Problem to solve: Go through the lines below and count those that contain "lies"; the number is all that should be returned.

Dataset section:
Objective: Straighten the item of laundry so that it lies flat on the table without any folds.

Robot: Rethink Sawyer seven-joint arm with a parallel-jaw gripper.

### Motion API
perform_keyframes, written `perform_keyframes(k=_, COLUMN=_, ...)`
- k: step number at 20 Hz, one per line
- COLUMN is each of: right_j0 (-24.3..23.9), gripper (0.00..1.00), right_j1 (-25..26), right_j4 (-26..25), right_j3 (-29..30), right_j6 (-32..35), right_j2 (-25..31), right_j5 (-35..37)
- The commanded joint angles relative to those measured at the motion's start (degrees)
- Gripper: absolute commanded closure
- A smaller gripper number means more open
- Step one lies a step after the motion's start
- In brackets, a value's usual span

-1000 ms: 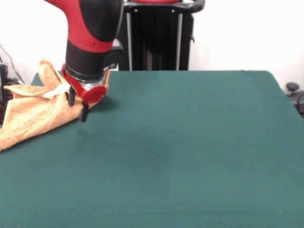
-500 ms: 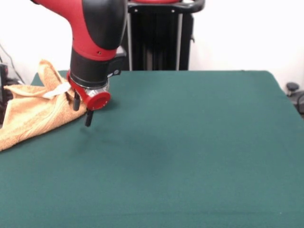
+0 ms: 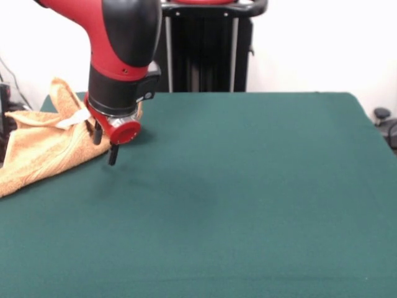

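I am hovering the gripper (image 3: 105, 144), fingers spread and holding nothing, at the crumpled towel (image 3: 43, 146)'s edge; I am aiming to pinch one hem only.

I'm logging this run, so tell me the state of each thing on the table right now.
Towel: crumpled and folded at the table's edge, not flat.
End effector: open, empty, tips at the towel's nearest corner.
Table: mostly bare green top.
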Motion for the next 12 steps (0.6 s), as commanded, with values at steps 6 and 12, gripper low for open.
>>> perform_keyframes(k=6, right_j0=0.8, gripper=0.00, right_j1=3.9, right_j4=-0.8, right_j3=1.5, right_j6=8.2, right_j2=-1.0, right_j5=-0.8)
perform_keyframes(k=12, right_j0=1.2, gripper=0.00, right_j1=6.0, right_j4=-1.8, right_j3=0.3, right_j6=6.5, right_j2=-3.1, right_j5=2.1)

Output for this task: 2